L'espressione latina homo homini lupus (letteralmente, «l'uomo è un lupo per l’uomo»), il cui precedente più antico si legge nel commediografo latino Plauto (lupus est homo homini, Asinaria, 495).

Si devono probabilmente a una reminiscenza di Cecilio Stazio (poeta comico latino, morto nel 168 a.C.) Homo homini deus est, si suum officium sciat (l'uomo è un dio per l'uomo, se conosce il proprio dovere, fr. 283 Guardì) le rielaborazioni che si hanno negli autori successivi.

Tale concetto dell'uomo nello stato di natura è stato ripreso e discusso nel XVII secolo dal filosofo inglese Thomas Hobbes. Secondo Hobbes, la natura umana è fondamentalmente egoistica, e a determinare le azioni dell'uomo sono soltanto l'istinto di sopravvivenza e quello di sopraffazione. Egli nega che l'uomo possa sentirsi spinto ad avvicinarsi al suo simile in virtù di un amore naturale. Se gli uomini si legano tra loro in amicizie o società, regolando i loro rapporti con le leggi, ciò è dovuto soltanto al timore reciproco.

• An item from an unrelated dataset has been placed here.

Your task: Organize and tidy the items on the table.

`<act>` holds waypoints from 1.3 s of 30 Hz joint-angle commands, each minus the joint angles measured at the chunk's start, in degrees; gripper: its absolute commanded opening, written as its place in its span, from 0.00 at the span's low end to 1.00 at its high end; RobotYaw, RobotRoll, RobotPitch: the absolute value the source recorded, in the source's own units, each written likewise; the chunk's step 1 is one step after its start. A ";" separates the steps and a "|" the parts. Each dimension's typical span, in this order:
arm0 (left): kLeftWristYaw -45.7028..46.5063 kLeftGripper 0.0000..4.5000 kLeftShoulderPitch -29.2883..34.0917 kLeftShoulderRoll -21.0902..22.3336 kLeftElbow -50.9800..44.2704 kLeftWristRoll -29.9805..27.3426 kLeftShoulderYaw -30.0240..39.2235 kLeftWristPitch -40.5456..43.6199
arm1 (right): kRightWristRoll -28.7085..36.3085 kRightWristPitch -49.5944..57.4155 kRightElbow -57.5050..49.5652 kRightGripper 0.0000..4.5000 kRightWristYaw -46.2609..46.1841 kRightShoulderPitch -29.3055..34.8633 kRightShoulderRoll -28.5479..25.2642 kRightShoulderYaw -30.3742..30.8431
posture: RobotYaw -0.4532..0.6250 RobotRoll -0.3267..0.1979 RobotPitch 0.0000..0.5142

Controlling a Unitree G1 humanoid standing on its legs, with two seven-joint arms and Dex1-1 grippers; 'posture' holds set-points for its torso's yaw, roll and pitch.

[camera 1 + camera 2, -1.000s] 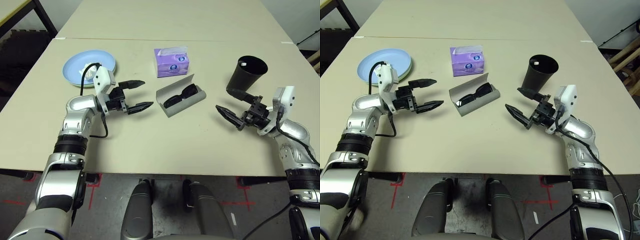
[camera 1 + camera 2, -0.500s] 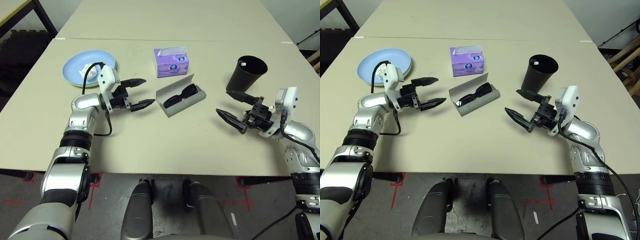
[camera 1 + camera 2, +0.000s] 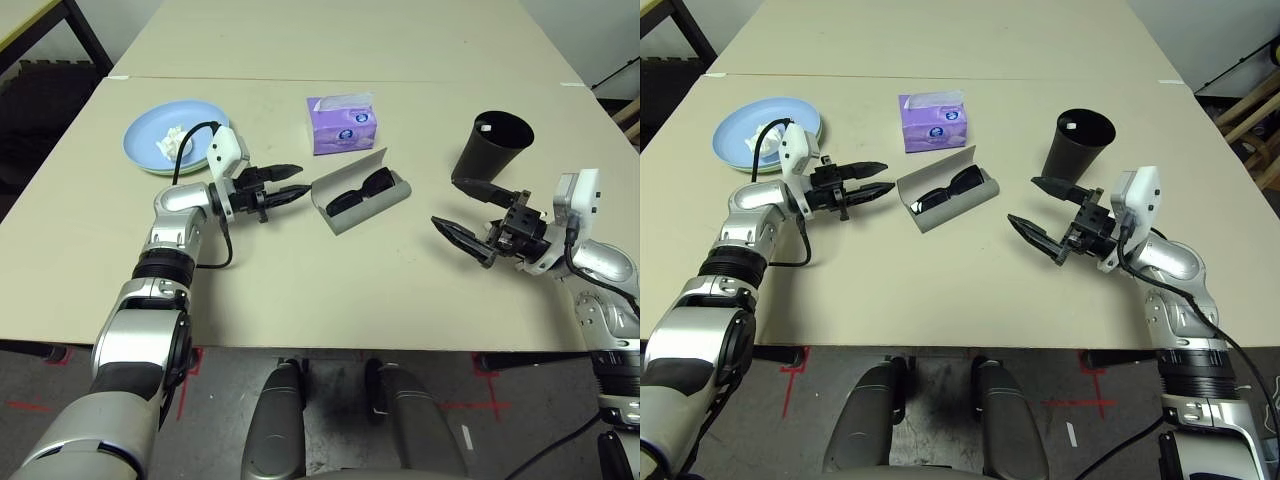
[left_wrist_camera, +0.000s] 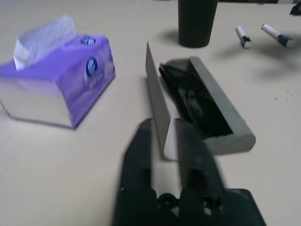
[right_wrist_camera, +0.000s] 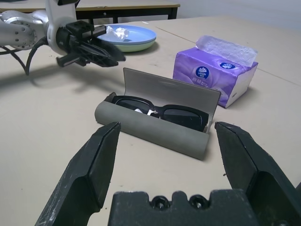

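Glasses case (image 3: 362, 197): grey, lid up, mid-desk, just in front of the purple tissue box (image 3: 343, 123); black sunglasses (image 5: 160, 113) lie inside.
Left gripper (image 3: 290, 190): jaws clenched on nothing, tips just beside the raised lid's near end; touching or not, cannot tell.
Right gripper (image 3: 462, 209): jaws spread wide, empty, hovering near the desk's right edge, aimed at the case.
Black cup (image 3: 492, 147): upright, toward the far right of the desk, just behind the right gripper.
Plates (image 3: 170, 136): stacked near the far left edge, light blue on pale green; white tissue wad (image 3: 172, 141) on top.
Pens (image 4: 275, 36): two, white, lying beyond the cup in the left wrist view.
Step, judged: closing the lid.
Risk: a sideways push slides the light case instead of folding the lid; nothing braces it.
Risk: a protruding sunglass arm jams the lid.
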 commanded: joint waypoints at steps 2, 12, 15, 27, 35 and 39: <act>0.91 0.01 -1.75 0.08 2.68 2.39 -0.52 -1.41 | 0.67 0.99 -2.21 1.00 -0.42 0.65 -0.61 0.40 | 0.49 0.62 0.40; 6.31 0.01 -5.08 -1.73 7.86 6.45 -0.84 -4.03 | 0.92 2.23 -4.18 1.00 -1.06 1.04 -0.70 0.22 | 0.48 0.62 0.41; 6.95 0.01 -5.68 -2.30 8.45 7.02 -0.78 -4.17 | 0.98 2.49 -4.67 1.00 -1.39 1.15 -0.58 0.25 | 0.48 0.62 0.41; 3.90 0.01 -4.72 -4.34 5.96 6.32 -1.00 -3.50 | 0.95 2.49 -4.03 1.00 -2.14 0.89 -0.26 0.56 | 0.49 0.62 0.40; 2.11 0.01 -2.73 -5.06 3.05 6.40 -1.67 -2.70 | 0.89 2.30 -3.67 1.00 -2.31 0.43 -0.13 0.89 | 0.49 0.62 0.40; 2.01 0.01 -1.95 -5.23 1.98 6.43 -2.15 -2.28 | 0.83 2.19 -3.48 1.00 -2.32 0.15 -0.08 1.04 | 0.49 0.62 0.40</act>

L'italiano Antonio Gramsci, in una nota dei suoi Quaderni del carcere, ricorda che l'origine dell'espressione dovrebbe trovarsi «in una più vasta formula dovuta agli ecclesiastici medioevali, in latino grosso: Homo homini lupus, foemina foeminae lupior, sacerdos sacerdoti lupissimus» cioè "L'uomo è un lupo con l'uomo, la donna è ancora più lupo con la donna, il prete è il più lupo di tutti con il prete".